Prompt
For every line in the entries that contains "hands", show the whole line.

Data extracts
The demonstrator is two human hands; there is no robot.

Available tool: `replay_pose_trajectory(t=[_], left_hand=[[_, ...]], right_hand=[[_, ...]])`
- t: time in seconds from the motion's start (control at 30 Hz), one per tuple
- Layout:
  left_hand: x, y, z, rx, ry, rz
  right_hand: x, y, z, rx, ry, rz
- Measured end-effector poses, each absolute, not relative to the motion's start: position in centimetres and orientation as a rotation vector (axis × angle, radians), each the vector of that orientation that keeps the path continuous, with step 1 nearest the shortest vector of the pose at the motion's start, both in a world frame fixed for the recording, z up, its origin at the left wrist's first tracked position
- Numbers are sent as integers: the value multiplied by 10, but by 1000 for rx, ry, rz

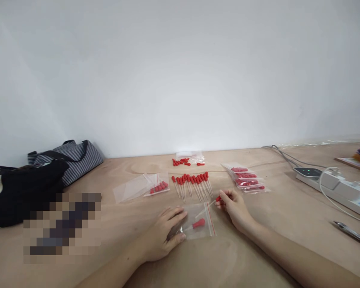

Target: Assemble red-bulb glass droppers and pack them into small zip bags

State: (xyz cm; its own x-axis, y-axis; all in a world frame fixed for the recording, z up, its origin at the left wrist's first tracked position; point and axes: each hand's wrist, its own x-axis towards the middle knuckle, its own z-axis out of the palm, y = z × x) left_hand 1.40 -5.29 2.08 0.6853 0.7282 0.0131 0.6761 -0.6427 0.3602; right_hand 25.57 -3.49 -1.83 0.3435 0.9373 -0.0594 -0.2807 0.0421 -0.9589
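A clear zip bag (200,233) lies flat in front of me, its mouth with the red stripe on the right. One dropper with a red bulb (199,223) is inside it. My left hand (165,232) grips the bag's left end, thumb at the lower edge and fingers at the upper. Between thumb and fingers, my right hand (232,206) pinches another dropper (218,198) by its red bulb. That dropper's thin clear stem points left, into or over the bag's mouth; I cannot tell which. Beyond the bag lies a row of loose red-bulbed droppers (193,180).
Filled zip bags (247,180) overlap at the right; more bags (157,188) lie left. Loose red bulbs (180,161) sit near the wall beside a clear bag. A power strip (345,194) with cables and a pen (352,233) are right. Fabric bags (24,192) stand left.
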Motion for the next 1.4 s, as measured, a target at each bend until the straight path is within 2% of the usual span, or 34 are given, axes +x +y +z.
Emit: replay_pose_trajectory(t=[0.13,0.3,0.43,0.63,0.83,1.07,1.13,1.3,1.4], left_hand=[[16,-54,22,2572,1130,219],[17,-55,21,2566,1127,271],[16,-54,20,2567,1094,307],[18,-53,22,2596,1114,243],[17,-53,21,2595,1091,229],[17,-54,24,2576,1076,216],[17,-54,24,2573,1076,226],[15,-53,22,2552,1108,241],[14,-52,23,2579,1096,301]], right_hand=[[249,-47,-15,-1068,-823,1321],[251,-49,-13,-1051,-1217,1503],[250,-46,-13,-1105,-1453,1481],[242,-45,-15,-1259,-1406,1271],[242,-48,-21,-1211,-1559,1109],[246,-50,-18,-1103,-1566,1338],[253,-42,-14,-1127,-1561,1249],[280,5,-9,-1499,-1415,619],[287,41,-10,-1589,-1357,560]])
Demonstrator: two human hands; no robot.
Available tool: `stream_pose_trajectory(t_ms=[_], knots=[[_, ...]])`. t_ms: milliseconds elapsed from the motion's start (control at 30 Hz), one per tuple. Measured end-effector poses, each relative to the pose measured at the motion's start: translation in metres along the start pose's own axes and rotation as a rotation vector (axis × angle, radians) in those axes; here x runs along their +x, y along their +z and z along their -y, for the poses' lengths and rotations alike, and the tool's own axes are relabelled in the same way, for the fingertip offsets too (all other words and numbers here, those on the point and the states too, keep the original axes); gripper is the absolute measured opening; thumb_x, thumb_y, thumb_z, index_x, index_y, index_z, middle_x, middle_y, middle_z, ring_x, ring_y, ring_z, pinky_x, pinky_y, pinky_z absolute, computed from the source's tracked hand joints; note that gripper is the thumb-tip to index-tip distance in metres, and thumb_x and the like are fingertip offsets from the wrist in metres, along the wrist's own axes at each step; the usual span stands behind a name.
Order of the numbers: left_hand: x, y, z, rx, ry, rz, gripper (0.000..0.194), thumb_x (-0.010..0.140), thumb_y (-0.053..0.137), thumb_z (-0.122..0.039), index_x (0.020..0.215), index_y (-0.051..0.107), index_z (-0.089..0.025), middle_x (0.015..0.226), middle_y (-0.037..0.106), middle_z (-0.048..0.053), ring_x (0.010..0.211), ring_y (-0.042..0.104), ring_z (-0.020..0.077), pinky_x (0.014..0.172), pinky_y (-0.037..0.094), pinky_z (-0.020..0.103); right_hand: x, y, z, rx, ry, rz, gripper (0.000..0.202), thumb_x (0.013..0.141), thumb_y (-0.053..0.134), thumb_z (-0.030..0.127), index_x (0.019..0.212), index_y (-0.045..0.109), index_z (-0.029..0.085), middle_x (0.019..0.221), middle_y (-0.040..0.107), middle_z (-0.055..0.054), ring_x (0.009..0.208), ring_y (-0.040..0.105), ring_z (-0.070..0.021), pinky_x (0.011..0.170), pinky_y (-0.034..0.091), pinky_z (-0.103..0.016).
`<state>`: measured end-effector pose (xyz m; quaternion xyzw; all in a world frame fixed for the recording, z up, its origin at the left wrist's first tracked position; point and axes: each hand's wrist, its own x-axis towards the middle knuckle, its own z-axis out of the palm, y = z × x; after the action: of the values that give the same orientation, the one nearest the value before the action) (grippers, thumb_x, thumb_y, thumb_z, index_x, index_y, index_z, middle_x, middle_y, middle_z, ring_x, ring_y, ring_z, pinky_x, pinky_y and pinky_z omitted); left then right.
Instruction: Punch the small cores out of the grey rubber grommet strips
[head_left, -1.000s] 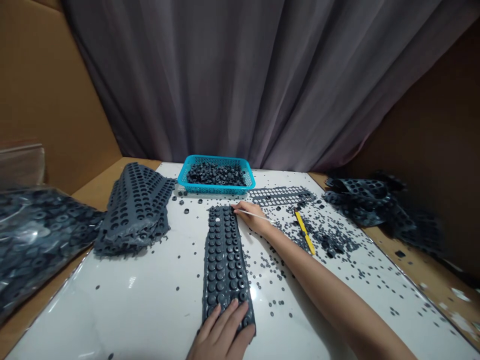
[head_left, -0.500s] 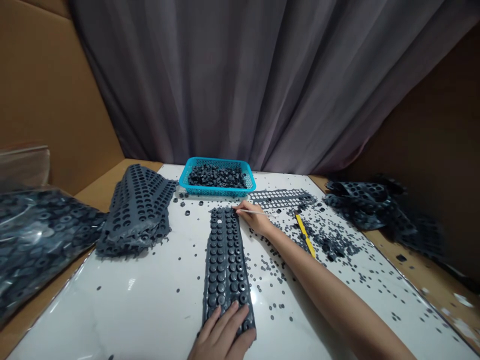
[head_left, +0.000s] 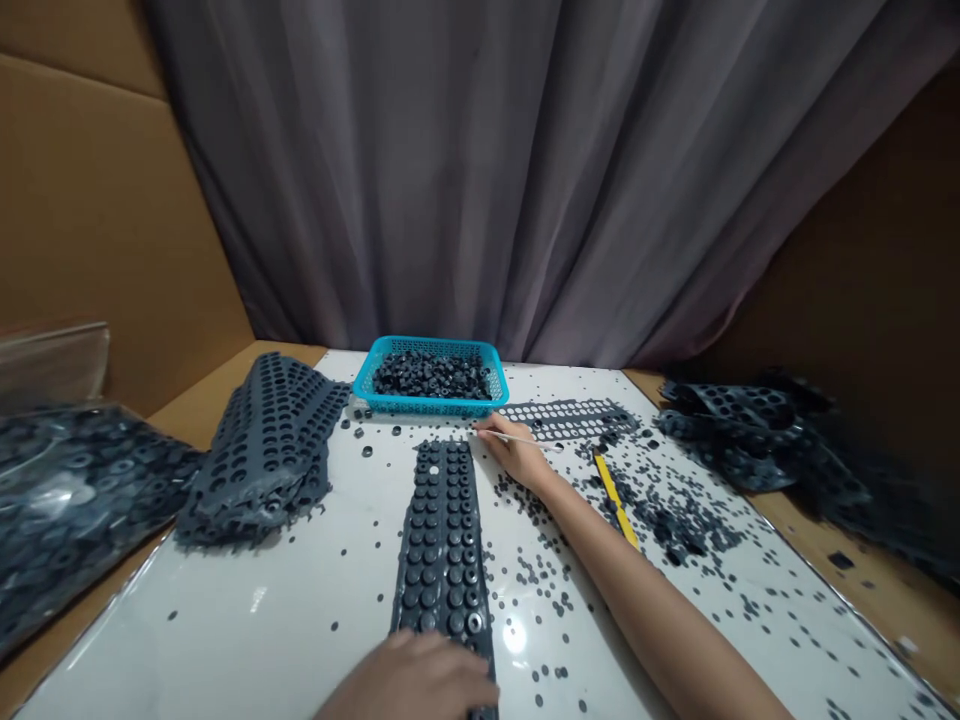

Answer to this problem
The demonstrator is two human hands; there is no robot.
Demonstrator: two human hands; no robot.

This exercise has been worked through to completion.